Meddah hikayesi. Hazırlayan: Prof. Dr. Şükrü Elçin
Meddah hikayesi.
Hazırlayan: Prof. Dr. Şükrü Elçin
Meddah Sururi’den Bir Taklid
Ömer Efendi, kahvede arkadaşlarına nasıl askerlikten kıdem aldığını anlatmaktadır:
— Tilafone etmişler, fırganın garargâhına vardım. Gumandan beğin çadırına girdim. Temennayı çaktım.

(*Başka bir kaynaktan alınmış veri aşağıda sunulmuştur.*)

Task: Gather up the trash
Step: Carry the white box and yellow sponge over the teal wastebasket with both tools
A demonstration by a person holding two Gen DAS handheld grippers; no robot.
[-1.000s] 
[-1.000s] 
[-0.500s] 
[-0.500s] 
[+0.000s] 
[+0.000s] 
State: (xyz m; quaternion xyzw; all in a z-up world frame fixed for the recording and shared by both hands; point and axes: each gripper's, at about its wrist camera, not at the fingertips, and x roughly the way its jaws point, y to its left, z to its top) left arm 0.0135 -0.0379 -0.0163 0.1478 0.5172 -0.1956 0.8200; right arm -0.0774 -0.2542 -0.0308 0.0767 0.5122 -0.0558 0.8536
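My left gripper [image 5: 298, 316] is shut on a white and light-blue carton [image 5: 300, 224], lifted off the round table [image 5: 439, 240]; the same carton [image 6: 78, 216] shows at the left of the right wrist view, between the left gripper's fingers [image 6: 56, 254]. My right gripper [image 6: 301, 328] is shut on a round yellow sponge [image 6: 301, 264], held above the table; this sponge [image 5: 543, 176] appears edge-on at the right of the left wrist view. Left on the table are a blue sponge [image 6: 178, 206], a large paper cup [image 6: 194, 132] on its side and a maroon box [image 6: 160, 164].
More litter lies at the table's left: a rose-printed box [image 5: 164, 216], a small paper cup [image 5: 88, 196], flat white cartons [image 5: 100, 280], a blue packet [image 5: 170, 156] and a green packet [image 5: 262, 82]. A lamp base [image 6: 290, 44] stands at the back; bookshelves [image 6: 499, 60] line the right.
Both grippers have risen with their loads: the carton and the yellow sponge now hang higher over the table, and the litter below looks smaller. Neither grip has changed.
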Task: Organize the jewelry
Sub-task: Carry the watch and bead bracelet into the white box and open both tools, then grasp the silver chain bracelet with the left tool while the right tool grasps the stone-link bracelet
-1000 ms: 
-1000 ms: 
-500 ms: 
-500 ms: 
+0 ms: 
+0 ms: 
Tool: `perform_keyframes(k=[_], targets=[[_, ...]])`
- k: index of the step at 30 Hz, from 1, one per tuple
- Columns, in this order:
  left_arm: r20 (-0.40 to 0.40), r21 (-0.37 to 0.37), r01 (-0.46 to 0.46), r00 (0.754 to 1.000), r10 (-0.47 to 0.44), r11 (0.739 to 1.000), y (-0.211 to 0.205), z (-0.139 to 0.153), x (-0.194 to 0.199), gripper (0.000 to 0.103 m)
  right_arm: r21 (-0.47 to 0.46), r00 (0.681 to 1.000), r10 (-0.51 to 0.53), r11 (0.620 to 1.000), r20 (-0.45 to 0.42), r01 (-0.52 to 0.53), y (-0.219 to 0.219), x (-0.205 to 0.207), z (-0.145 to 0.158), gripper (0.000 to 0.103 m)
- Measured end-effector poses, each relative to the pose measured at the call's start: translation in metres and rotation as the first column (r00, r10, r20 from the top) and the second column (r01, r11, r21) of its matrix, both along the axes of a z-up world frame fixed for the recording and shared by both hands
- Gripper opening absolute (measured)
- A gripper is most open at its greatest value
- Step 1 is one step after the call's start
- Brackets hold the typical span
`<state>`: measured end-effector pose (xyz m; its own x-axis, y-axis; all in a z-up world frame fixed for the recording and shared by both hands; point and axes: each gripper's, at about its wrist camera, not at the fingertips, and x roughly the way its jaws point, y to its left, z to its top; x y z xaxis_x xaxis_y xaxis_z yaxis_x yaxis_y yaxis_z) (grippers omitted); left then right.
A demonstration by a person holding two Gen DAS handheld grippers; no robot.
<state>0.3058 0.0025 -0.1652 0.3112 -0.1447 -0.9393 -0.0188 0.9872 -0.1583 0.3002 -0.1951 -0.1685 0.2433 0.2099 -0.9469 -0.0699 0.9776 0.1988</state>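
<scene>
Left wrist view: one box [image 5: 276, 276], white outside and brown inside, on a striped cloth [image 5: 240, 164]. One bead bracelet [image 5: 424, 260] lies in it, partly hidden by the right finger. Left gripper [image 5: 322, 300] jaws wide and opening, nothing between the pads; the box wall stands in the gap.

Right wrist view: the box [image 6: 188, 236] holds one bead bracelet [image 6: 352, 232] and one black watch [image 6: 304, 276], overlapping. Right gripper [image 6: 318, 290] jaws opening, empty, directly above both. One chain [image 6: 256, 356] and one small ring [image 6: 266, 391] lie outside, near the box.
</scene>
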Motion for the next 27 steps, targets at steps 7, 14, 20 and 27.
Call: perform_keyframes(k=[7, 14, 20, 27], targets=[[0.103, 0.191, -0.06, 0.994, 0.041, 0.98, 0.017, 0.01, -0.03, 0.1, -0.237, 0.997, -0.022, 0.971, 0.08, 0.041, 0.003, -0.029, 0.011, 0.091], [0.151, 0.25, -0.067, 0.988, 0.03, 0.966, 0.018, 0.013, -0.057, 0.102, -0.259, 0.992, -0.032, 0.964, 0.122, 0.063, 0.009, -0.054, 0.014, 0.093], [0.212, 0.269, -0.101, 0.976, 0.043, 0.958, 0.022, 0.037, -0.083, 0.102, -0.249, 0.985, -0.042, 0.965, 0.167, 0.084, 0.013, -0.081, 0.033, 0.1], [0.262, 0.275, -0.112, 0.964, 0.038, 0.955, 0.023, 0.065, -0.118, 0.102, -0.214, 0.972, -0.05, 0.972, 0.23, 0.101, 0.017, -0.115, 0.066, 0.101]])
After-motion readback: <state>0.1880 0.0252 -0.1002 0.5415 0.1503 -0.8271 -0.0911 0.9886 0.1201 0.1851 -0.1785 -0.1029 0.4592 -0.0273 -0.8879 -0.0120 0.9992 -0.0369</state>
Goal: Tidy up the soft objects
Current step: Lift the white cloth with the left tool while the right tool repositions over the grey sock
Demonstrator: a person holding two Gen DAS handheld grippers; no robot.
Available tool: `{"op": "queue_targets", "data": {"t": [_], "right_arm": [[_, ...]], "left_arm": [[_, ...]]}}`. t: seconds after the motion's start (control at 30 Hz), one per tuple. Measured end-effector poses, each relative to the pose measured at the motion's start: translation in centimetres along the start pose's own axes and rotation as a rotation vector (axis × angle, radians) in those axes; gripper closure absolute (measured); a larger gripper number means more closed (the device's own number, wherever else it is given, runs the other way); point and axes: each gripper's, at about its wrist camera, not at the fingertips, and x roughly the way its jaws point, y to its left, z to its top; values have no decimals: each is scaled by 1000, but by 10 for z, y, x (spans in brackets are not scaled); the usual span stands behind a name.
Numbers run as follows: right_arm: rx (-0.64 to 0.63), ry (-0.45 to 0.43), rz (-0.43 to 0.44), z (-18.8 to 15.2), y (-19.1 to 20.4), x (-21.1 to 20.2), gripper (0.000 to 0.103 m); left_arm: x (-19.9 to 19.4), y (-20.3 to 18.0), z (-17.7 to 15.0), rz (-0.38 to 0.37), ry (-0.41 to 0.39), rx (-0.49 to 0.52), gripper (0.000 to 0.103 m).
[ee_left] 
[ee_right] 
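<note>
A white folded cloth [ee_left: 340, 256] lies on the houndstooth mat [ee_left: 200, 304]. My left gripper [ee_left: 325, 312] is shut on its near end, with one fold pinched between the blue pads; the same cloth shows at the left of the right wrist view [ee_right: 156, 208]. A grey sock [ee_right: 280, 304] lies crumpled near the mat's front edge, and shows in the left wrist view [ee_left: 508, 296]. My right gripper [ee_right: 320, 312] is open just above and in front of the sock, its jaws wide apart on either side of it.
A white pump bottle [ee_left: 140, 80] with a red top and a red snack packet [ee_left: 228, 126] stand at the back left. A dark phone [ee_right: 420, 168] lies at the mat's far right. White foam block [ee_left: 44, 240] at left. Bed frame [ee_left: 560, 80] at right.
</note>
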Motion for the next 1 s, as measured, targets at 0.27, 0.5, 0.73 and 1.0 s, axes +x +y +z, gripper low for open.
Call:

— Negören Ömer Efendi, dedi.
— Sen negören beğem, dedim.
— Seni imtihan edecez, gıdemine goycaz, dedi.
— Goyun beğem, dedim. Çadırın direğine dürülü hartayı indirdü, masanın üstüne yaydı.
— Bu ne ki? dedi.
— Hartadır beğem.
— Ya şu gördüğün uzun, kızıl cızgılar ne ki? dedi.
— Huduttur beğem, dedim.
— Ee, eşkolsun Ömer Efendi, sağa dedi.
— Ya şu mavi boyalı gısım nedir? dedi.
— Denğizdir beğem, dedim.
— Ya şu nokta nokta sıyah çızgılar ne ki? dedi.
— Gara pampurdur, beğem, dedim.
— Eşkolsun Ömer Efendi sağa, dedi.
— Bura nire? dedi, parnağınla göstürttü.
— İstanbol’dur, beğem dedim.
— Ya şurası nire? dedi.
— Paris’tir, beğem, dedim.
— İstanbol’dan Paris’e ne kadar vakitte geden? dedi.
— Eşeğinen dört saatte varırık, emma yolda bir ahbap çıgar gayfe mayfe ısmarlar, beş saatte giderim, dedim.
— Eşkolsun Ömer Efendi sağa, dedi; galktı ağnımdan şapadanak öptü. Beni gıdemime goydular.